I started with “Delusions of Employee Development” by Marc Effron. He asserts that we’re expecting way too much from managers to build development plans that are realistic and doable. He goes so far as to say that managers should set only one well-written development goal for each of their employees. When all of the employees across an organization are consistently achieving one development goal, only then is it time to consider raising the bar.

Effron is spot-on. When a company calls me in to coach an employee, I’ll read over the employee’s development plan which often has a subtle theme of “improve or else.” When development plans begin to feel punitive and burdensome, I wonder what’s really trying to be accomplished.

Next, I read “The #1 Reason Leadership Development Fails.” Mike Myatt’s indictment is less about leadership development than it is about leadership training.
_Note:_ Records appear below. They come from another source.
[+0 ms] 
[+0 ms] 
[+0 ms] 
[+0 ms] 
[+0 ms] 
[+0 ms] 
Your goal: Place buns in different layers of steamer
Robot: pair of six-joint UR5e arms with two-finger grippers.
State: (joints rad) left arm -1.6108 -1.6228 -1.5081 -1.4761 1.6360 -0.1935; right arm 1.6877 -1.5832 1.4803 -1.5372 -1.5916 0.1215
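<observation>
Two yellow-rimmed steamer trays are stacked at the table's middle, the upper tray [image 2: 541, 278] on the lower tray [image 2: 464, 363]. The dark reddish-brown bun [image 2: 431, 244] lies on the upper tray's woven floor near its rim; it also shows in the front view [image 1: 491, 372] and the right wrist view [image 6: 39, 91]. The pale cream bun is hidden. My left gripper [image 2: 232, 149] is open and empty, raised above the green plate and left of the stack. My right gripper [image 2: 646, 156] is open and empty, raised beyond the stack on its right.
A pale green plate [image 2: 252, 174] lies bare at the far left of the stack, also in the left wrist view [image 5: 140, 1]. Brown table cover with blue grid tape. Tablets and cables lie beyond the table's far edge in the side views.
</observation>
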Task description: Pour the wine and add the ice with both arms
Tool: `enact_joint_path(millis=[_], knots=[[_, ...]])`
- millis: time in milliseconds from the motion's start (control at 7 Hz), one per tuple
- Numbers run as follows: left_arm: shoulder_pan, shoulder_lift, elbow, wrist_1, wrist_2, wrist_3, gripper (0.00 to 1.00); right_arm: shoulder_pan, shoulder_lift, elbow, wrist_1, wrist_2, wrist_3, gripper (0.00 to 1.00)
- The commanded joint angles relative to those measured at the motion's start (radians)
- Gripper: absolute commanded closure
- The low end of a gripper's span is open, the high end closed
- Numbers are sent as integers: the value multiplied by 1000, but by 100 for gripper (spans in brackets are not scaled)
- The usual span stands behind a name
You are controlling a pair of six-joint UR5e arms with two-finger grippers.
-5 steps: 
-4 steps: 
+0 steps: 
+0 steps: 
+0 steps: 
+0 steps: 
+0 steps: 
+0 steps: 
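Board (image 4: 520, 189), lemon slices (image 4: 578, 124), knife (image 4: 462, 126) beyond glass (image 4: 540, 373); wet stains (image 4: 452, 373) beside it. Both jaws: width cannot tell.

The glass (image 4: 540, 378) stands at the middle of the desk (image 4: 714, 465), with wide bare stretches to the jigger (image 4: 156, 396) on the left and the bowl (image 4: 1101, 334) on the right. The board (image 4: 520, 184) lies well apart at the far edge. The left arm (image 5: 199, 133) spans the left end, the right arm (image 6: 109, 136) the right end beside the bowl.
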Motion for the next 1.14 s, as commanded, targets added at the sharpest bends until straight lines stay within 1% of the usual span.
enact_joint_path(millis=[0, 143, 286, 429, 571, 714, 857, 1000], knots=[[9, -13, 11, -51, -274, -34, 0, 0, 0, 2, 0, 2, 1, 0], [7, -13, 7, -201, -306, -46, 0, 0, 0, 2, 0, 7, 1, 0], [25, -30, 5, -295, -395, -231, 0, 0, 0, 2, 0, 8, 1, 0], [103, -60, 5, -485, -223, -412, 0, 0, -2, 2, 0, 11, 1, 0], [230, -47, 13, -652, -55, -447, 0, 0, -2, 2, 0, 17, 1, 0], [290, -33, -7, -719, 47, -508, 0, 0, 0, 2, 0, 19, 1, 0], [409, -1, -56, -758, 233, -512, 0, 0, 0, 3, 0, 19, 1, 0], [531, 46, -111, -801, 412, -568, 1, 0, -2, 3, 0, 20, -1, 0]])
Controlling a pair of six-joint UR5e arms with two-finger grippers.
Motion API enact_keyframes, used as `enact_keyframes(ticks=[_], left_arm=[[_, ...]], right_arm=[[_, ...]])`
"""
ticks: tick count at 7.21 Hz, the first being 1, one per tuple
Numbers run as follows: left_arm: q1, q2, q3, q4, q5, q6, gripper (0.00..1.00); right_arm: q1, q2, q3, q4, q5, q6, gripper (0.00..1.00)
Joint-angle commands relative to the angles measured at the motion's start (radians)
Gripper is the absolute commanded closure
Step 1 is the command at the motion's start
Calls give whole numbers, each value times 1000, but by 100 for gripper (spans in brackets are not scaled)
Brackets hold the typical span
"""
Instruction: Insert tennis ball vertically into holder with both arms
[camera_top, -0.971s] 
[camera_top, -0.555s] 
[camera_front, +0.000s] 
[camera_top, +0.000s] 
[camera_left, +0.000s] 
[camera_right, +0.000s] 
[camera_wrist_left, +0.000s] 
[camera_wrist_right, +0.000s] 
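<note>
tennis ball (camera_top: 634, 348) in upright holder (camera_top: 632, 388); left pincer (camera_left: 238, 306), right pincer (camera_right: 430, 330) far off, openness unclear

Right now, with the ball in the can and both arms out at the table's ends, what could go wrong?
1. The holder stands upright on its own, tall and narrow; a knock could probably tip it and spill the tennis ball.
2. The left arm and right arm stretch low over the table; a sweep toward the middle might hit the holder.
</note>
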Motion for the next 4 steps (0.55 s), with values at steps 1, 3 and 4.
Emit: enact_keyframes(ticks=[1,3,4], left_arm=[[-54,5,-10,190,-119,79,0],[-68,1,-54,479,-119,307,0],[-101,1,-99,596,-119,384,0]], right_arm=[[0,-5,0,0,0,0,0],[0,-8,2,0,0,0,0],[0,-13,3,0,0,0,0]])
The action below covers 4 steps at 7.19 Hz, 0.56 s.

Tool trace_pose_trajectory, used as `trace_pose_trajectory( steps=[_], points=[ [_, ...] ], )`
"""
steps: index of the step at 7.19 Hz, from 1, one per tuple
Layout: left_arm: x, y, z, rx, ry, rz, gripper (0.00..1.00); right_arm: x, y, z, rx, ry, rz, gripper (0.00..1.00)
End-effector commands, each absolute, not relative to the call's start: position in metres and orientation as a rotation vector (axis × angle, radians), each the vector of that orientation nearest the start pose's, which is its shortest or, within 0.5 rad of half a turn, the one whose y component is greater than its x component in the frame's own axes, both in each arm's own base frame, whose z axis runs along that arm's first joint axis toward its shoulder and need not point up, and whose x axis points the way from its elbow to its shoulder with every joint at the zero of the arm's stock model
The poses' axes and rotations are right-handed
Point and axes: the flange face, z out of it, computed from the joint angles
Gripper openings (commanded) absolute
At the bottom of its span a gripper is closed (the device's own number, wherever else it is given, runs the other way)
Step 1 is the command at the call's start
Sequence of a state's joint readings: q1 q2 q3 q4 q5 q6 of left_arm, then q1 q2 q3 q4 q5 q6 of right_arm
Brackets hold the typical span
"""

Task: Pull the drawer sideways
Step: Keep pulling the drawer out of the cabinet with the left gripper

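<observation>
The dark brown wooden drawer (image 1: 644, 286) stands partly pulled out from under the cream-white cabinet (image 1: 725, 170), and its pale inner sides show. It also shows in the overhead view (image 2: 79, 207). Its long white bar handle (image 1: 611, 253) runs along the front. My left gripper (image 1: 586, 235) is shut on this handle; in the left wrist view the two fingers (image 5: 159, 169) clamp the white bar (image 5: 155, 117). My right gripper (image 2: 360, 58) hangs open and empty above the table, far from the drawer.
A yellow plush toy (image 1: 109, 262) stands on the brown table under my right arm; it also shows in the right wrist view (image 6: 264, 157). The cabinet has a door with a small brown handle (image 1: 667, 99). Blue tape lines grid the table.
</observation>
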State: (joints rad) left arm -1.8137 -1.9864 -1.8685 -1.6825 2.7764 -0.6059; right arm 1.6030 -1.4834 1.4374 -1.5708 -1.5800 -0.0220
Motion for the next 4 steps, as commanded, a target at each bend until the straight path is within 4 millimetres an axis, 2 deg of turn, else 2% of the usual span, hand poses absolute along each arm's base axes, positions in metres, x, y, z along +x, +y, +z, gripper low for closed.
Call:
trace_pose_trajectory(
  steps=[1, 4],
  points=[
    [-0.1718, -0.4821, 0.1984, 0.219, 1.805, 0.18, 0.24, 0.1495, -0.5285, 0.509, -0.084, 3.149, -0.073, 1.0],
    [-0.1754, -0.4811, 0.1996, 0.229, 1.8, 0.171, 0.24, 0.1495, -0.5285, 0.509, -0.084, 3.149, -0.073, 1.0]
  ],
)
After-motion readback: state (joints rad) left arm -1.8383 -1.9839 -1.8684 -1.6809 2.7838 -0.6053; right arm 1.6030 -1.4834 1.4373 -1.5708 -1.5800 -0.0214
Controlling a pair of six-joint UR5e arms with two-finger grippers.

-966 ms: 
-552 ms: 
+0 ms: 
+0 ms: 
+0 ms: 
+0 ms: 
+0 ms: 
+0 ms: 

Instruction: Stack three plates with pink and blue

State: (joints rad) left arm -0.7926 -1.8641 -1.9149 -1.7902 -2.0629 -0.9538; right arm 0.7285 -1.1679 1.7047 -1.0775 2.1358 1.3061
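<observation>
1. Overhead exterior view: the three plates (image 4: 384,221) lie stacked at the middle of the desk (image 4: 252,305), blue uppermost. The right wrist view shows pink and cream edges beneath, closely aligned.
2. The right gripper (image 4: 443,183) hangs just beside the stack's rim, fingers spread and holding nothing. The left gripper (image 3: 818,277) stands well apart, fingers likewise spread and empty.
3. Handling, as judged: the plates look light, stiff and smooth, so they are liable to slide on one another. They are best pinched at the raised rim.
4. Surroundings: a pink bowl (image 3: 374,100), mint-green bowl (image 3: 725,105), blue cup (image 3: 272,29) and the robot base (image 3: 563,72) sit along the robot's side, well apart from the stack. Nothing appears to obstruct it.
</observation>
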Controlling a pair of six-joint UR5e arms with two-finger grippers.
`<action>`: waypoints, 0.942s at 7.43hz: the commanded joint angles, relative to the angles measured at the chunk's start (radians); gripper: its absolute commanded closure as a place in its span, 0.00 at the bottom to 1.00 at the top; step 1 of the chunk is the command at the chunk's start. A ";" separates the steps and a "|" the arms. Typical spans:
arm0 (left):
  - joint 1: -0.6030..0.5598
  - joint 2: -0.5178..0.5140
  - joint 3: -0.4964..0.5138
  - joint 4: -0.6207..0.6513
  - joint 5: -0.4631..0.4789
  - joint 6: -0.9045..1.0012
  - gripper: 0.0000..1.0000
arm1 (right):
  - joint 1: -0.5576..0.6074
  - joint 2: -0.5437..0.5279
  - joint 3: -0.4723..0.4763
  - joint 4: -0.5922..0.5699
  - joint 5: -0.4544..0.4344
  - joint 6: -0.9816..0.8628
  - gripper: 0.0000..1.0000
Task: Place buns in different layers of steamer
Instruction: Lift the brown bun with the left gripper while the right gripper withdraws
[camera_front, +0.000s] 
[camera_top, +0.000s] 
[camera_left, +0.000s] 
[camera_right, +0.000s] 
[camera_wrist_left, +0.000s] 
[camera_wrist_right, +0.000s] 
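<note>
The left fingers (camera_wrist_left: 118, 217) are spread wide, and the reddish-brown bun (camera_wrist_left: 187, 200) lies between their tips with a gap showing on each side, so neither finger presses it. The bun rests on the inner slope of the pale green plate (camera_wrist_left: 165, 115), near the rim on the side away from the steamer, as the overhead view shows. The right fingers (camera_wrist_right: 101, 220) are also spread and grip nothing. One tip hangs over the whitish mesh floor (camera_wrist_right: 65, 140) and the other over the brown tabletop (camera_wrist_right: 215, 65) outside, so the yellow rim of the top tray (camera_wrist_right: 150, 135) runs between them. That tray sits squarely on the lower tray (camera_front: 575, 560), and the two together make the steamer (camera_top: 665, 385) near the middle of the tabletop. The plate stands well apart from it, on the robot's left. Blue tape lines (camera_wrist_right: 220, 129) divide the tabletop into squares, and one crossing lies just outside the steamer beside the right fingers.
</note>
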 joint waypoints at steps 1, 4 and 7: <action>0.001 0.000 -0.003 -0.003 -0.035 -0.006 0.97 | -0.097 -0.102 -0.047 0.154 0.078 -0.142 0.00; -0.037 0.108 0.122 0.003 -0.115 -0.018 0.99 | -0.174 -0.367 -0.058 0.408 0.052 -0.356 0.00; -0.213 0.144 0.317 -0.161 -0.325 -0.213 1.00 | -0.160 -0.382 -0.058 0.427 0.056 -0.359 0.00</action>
The trainer in me prickled at this, but it’s hard to refute his logic. He asserts that we should develop leaders through coaching, mentoring, and specific experiences. Training is too standardized; development demands individualization.

Mike Myatt thinks leadership training should “have died long, long ago.” So, for the sake of discussion, let’s say that it has. Imagine an app for your smartphone that has Mapquest- type technology that plans your route from Job A to Job B. Included are the types of experiences/projects to lead, key people for mentoring and coaching, desired learning outcomes, self-reflection questions, colleagues for support and feedback, and automated reminders for follow-up. Sounds pretty incredible, right?

Marc Effron would say that this app already exists in human form, and it’s called “Manager.” And he’s right, though I’ve seen many fall short of those expectations.

Finally, in a must-read article, Sarah Green outlines some recent work by Julian Birkinshaw, a Professor at the London School of Business. Birkinshaw details an experiment performed by a high-performing sales group at a Swedish insurance company. After a 3-week period, the team’s sales were up 5%. What happened to prompt such a positive change? The manager stopped attending non-essential meetings, delegated administrative tasks, and spent more time actually working with her team. Birkinshaw suggests that this style of management built around prioritizing relationships over tasks may not be for everyone, but Green challenges us with: “Why are you a manager if you really don’t want to manage?”

Until managers take ownership for retaining and developing people, we’re just building hierarchies of titles, not talent. Until we collectively decide that development is not a transactional “take a class and you’re done” process, we’ll continue to waste time and resources. If I can learn Prezi using the “Look, Ma, no training!” approach, then we can all tap into more creative and practical ways to grow talent and develop new skills for all employees.